### PROBLEM TO SOLVE
Please retype the data in full and exactly; the pictures are not part of the copy.
=== Begin Enclosure ===
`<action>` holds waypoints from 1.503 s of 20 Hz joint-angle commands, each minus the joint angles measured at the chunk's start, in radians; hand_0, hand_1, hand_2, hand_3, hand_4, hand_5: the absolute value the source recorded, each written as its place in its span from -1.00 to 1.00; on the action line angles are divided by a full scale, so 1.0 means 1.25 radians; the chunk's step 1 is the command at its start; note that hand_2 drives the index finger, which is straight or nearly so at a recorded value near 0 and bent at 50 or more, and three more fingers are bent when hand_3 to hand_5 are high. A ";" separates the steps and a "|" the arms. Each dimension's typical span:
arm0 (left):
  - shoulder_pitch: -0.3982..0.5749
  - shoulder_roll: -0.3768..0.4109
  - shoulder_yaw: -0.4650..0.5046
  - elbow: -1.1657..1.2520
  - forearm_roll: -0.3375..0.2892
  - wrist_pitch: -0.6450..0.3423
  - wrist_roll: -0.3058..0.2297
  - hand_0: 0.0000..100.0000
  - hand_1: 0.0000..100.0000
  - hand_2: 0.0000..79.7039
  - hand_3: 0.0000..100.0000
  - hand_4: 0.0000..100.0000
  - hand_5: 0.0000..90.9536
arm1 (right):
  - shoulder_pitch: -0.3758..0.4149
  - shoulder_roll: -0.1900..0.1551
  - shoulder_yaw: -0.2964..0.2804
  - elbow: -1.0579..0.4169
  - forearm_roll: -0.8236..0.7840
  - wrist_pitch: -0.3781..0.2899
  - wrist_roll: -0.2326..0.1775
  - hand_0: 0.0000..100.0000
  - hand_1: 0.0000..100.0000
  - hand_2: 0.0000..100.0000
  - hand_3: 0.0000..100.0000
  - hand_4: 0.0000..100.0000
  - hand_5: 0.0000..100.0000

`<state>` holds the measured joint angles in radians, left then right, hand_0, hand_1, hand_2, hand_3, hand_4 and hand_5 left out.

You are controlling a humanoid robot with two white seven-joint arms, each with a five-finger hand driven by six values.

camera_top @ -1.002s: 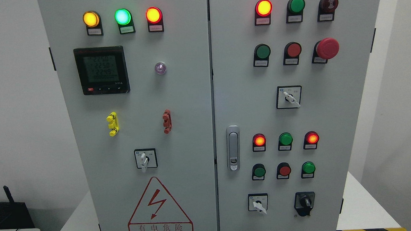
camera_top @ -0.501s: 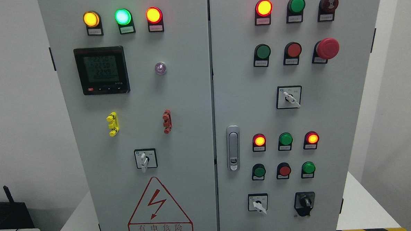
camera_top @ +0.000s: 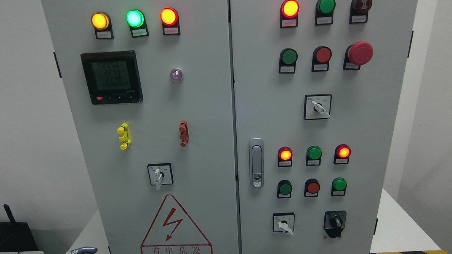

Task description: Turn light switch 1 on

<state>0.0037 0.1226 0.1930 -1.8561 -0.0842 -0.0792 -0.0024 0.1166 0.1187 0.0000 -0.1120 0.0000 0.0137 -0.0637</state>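
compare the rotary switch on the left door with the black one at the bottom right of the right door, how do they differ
The left-door rotary switch has a pale handle on a white, black-framed square plate; the bottom-right black rotary switch is dark all over, on a rounded black mount. The first sits alone above the warning triangle, the second beside another white selector. Both handles point roughly downward.

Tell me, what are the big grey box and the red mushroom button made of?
The cabinet looks like painted sheet metal: flat, matte grey doors with a crisp seam. The red mushroom button looks like smooth plastic with a soft sheen, though I can't be certain.
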 commanded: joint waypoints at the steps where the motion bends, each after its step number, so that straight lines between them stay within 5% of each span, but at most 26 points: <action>1: -0.023 -0.024 -0.140 -0.038 -0.027 0.017 0.051 -0.66 -0.38 0.12 0.36 0.42 0.14 | 0.000 0.000 0.013 0.000 -0.020 0.000 -0.001 -0.76 -0.22 -1.00 -1.00 -1.00 -1.00; 5: -0.069 -0.062 -0.178 -0.043 -0.055 0.125 0.145 -0.67 -0.35 0.24 0.46 0.48 0.18 | 0.000 0.001 0.013 0.000 -0.020 0.000 -0.001 -0.76 -0.22 -1.00 -1.00 -1.00 -1.00; 15: -0.132 -0.112 -0.200 -0.042 -0.059 0.233 0.158 -0.80 -0.21 0.34 0.56 0.54 0.23 | 0.000 0.000 0.013 0.000 -0.020 0.000 -0.001 -0.76 -0.22 -1.00 -1.00 -1.00 -1.00; 19: -0.165 -0.125 -0.222 -0.038 -0.063 0.270 0.222 -0.81 -0.20 0.35 0.57 0.54 0.23 | 0.000 0.000 0.013 0.000 -0.020 0.000 -0.001 -0.76 -0.22 -1.00 -1.00 -1.00 -1.00; 30: -0.231 -0.148 -0.255 -0.033 -0.090 0.336 0.296 -0.82 -0.04 0.39 0.59 0.55 0.26 | 0.000 0.001 0.013 0.000 -0.020 0.000 -0.001 -0.76 -0.22 -1.00 -1.00 -1.00 -1.00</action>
<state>-0.2441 -0.0174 -0.0685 -1.8992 -0.1802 0.3200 0.3399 0.1166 0.1186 0.0000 -0.1120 0.0000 0.0137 -0.0636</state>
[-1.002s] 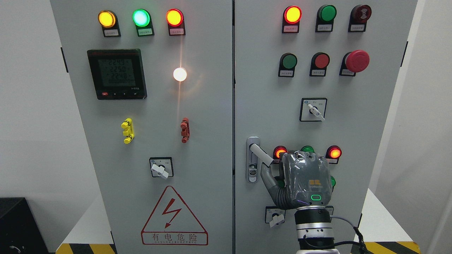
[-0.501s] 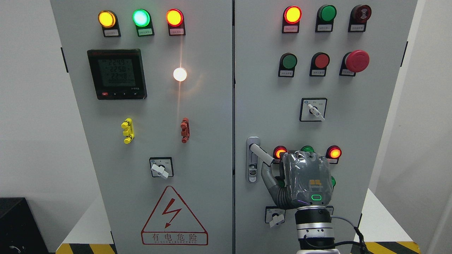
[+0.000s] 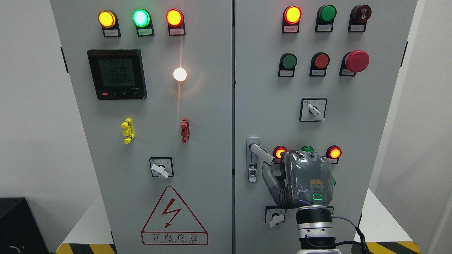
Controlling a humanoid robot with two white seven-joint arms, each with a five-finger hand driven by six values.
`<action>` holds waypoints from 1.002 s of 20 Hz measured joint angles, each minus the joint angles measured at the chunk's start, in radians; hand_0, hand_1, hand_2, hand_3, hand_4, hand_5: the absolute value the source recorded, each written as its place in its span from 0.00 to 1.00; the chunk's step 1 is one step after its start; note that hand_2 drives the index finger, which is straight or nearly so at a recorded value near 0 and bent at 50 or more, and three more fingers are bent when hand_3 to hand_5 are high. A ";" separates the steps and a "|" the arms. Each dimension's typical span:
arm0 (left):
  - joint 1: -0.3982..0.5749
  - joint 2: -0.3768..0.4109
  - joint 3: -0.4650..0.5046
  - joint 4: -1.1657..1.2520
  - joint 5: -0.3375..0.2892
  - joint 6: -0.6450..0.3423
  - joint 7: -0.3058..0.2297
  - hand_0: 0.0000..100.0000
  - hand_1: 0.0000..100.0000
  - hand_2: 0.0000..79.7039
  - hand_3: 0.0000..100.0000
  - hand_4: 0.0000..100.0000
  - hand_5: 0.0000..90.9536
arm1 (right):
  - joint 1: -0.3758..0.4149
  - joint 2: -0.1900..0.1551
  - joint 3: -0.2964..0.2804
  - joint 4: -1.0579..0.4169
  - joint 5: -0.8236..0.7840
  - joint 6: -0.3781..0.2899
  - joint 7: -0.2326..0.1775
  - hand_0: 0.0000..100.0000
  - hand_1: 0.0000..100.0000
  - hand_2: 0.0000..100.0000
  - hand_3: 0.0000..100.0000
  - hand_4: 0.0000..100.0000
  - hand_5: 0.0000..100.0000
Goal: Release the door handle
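So the right hand [image 3: 306,181] is closest to the camera, coming up from the bottom edge with its back facing us. That hides the long fingers, so I honestly can't tell if they're curled or spread. Only the thumb [image 3: 270,178] shows, reaching up and left until its tip sits right under the free end of the door handle [image 3: 261,154], touching it or just about. My guess is the hand sits there because it's mid let-go, and the thumb just needs to drop away.

The handle sits up and to the left of the hand, on the right-hand cabinet door [image 3: 268,88]. Its long axis runs diagonally: pivot end up-left at the lock plate [image 3: 252,160], free end pointing down-right toward the hand.

Behind the knuckles, partly hidden, there's a row of lit indicator lamps [image 3: 334,152]. No left arm anywhere.
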 measured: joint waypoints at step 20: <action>0.000 0.000 0.000 0.000 0.000 0.000 0.000 0.12 0.56 0.00 0.00 0.00 0.00 | -0.005 -0.001 -0.009 -0.001 -0.002 -0.002 0.002 0.59 0.37 0.93 1.00 0.99 1.00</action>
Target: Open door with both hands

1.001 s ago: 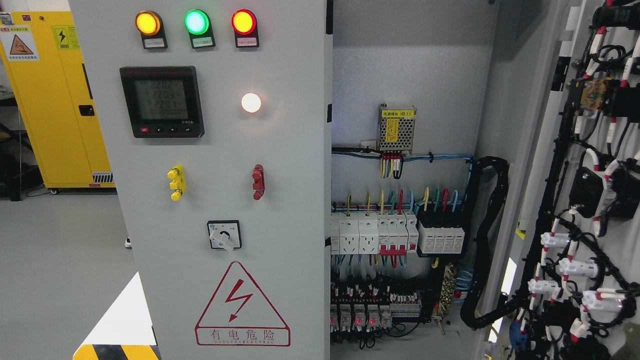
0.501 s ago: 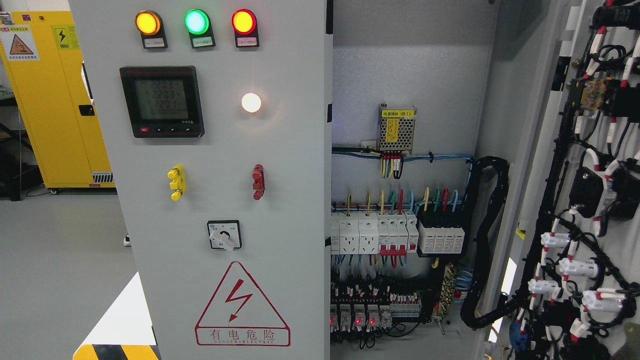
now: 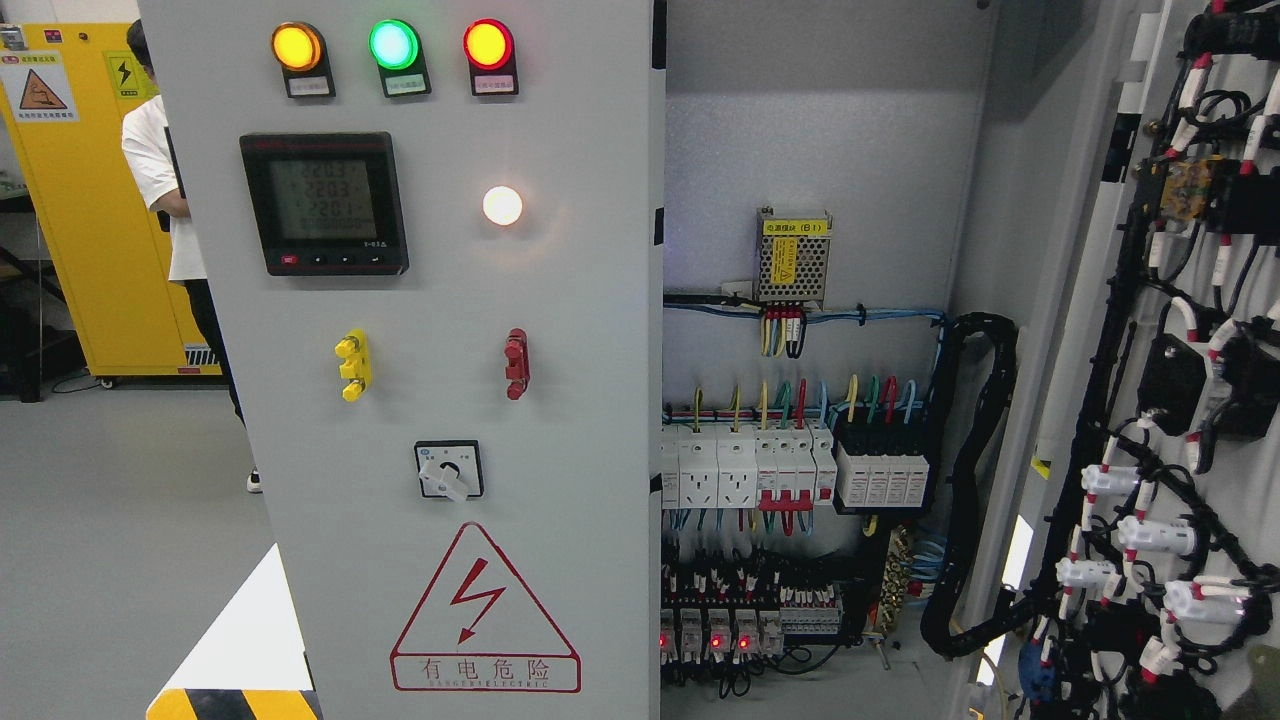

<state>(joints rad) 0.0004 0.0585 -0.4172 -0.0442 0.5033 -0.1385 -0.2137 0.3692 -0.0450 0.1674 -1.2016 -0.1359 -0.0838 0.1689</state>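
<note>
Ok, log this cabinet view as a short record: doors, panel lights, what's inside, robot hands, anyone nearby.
left door: closed, carries meter, rotary switch, red hazard triangle
right door: swung open, wiring on its inner face
indicator lamps: amber, green, red, white, all lit
interior: breakers, power supply
robot hands: none in view
person: partly visible behind the cabinet's left edge
</note>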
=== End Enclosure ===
### TASK RESPONSE
`<action>` holds waypoints from 1.503 s of 20 Hz joint-angle commands, each minus the joint angles measured at the chunk's start, in radians; hand_0, hand_1, hand_2, hand_3, hand_4, hand_5: the absolute value the source recorded, each written as its place in its span from -1.00 to 1.00; on the action line angles are divided by a full scale, so 1.0 means 1.25 radians; the chunk's step 1 is the command at its start; note that hand_2 drives the index finger, which is straight or nearly so at a recorded value near 0 and bent at 50 or more, and three more fingers are bent when hand_3 to hand_5 are high. A ";" separates the steps and a "|" the arms. Each dimension's typical span:
arm0 (left):
  - shoulder_pitch: -0.3982..0.5749
  - shoulder_roll: -0.3768..0.4109
  - shoulder_yaw: -0.4650..0.5046
  - elbow: -1.1657..1.2520
  - forearm_roll: -0.3375..0.2892
  - wrist_pitch: -0.6450..0.3423
  - wrist_roll: -0.3058..0.2297
  - hand_0: 0.0000..100.0000
  - hand_1: 0.0000..100.0000
  - hand_2: 0.0000..79.7039
  - hand_3: 0.0000..100.0000
  - hand_4: 0.0000..100.0000
  - hand_5: 0.0000..90.9536
arm1 (right):
  - shoulder_pitch: -0.3758..0.4149
  - shoulder_roll: -0.1900..0.1551
  - shoulder_yaw: -0.2964..0.2804
  - elbow: -1.0579..0.4169
  - forearm_roll: -0.8236..0.7840
  - wrist_pitch: -0.3781..0.2899
  - wrist_roll: -0.2326..0.1775
  - hand_0: 0.0000..100.0000
  - hand_1: 0.0000..100.0000
  - hand_2: 0.0000..100.0000
  - hand_3: 0.0000..100.0000
  - hand_4: 0.0000..100.0000
  - hand_5: 0.0000..100.0000

`<state>` holds the measured joint angles in radians, left then right, hand_0, hand_1, hand_2, hand_3, hand_4 and hand_5 left out.

You are controlling a humanoid robot with two white seven-joint arms, each with a five-finger hand driven by six values.

camera_top @ -1.002s: 
camera_top @ -0.501s: 
camera_top @ +0.000s: 

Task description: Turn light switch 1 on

<state>0.0037 0.1226 0.1930 -1.8561 -0.0842 -0.0792 -0.0024 0.1166 0.1187 0.0000 -0.1120 0.0000 0.0137 -0.0637</state>
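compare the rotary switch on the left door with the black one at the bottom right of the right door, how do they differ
The left-door rotary switch has a pale handle on a white, black-framed square plate; the bottom-right black rotary switch is dark all over, on a rounded black mount. The first sits alone above the warning triangle, the second beside another white selector. Both handles point roughly downward.

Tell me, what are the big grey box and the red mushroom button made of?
The cabinet looks like painted sheet metal: flat, matte grey doors with a crisp seam. The red mushroom button looks like smooth plastic with a soft sheen, though I can't be certain.
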 commanded: joint waypoints at the steps where the motion bends, each after its step number, so that straight lines between them stay within 5% of each span, but at most 26 points: <action>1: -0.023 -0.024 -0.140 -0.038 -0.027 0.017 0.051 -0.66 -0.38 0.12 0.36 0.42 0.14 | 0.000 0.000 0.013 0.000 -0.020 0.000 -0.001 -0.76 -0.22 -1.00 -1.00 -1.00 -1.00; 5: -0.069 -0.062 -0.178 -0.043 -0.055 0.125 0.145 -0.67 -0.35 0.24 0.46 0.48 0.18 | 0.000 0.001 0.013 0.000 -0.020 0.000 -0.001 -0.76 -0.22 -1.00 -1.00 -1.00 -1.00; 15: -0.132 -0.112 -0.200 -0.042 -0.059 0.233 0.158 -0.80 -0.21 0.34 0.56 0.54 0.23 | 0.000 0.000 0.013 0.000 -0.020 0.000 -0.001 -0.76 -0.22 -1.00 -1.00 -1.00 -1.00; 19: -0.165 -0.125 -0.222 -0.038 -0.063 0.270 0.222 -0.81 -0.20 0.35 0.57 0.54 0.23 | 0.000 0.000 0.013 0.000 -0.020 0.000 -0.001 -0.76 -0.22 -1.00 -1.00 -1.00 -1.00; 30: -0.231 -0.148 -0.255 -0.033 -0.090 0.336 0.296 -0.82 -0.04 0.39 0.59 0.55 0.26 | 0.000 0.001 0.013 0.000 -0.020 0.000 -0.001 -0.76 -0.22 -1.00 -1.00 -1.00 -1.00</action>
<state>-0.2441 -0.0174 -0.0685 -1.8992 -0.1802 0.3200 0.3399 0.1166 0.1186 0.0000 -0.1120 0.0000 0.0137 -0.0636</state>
[-1.002s] 
[-0.501s] 
[+0.000s] 
Controlling a humanoid robot with two white seven-joint arms, each with a five-finger hand driven by six values.
`<action>` holds waypoints from 1.002 s of 20 Hz measured joint angles, each minus the joint angles measured at the chunk's start, in radians; hand_0, hand_1, hand_2, hand_3, hand_4, hand_5: the absolute value the source recorded, each written as its place in its span from 0.00 to 1.00; the chunk's step 1 is one step after its start; note that hand_2 drives the index finger, which is straight or nearly so at a recorded value near 0 and bent at 50 or more, and three more fingers are bent when hand_3 to hand_5 are high. A ";" separates the steps and a "|" the arms. Each dimension's typical span:
arm0 (left):
  - joint 1: -0.3982..0.5749
  - joint 2: -0.3768..0.4109
  - joint 3: -0.4650..0.5046
  - joint 4: -1.1657..1.2520
  - joint 5: -0.3375..0.2892
  - joint 6: -0.6450..0.3423
  - joint 7: -0.3058..0.2297
  - hand_0: 0.0000..100.0000
  - hand_1: 0.0000..100.0000
  - hand_2: 0.0000..79.7039
  - hand_3: 0.0000..100.0000
  - hand_4: 0.0000..100.0000
  - hand_5: 0.0000..90.9536
arm1 (right):
  - joint 1: -0.3758..0.4149
  - joint 2: -0.1900..0.1551
  - joint 3: -0.2964..0.2804
  - joint 4: -1.0579..0.4169
  - joint 5: -0.8236..0.7840
  - joint 6: -0.3781..0.2899
  - joint 7: -0.2326..0.1775
  - hand_0: 0.0000..100.0000
  - hand_1: 0.0000..100.0000
  - hand_2: 0.0000..100.0000
  - hand_3: 0.0000..100.0000
  - hand_4: 0.0000..100.0000
  - hand_5: 0.0000..100.0000
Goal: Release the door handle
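So the right hand [image 3: 306,181] is closest to the camera, coming up from the bottom edge with its back facing us. That hides the long fingers, so I honestly can't tell if they're curled or spread. Only the thumb [image 3: 270,178] shows, reaching up and left until its tip sits right under the free end of the door handle [image 3: 261,154], touching it or just about. My guess is the hand sits there because it's mid let-go, and the thumb just needs to drop away.

The handle sits up and to the left of the hand, on the right-hand cabinet door [image 3: 268,88]. Its long axis runs diagonally: pivot end up-left at the lock plate [image 3: 252,160], free end pointing down-right toward the hand.

Behind the knuckles, partly hidden, there's a row of lit indicator lamps [image 3: 334,152]. No left arm anywhere.
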 measured: joint waypoints at step 20: <action>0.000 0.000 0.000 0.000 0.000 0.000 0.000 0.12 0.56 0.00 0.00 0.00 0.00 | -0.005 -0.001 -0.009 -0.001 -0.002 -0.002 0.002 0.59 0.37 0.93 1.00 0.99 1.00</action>
Target: Open door with both hands

1.001 s ago: 
0.501 s ago: 
now: 

<state>(joints rad) 0.0004 0.0585 -0.4172 -0.0442 0.5033 -0.1385 -0.2137 0.3692 -0.0450 0.1674 -1.2016 -0.1359 -0.0838 0.1689</state>
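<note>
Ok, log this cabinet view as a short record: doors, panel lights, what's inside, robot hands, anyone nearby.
left door: closed, carries meter, rotary switch, red hazard triangle
right door: swung open, wiring on its inner face
indicator lamps: amber, green, red, white, all lit
interior: breakers, power supply
robot hands: none in view
person: partly visible behind the cabinet's left edge
</note>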

The exercise is now done.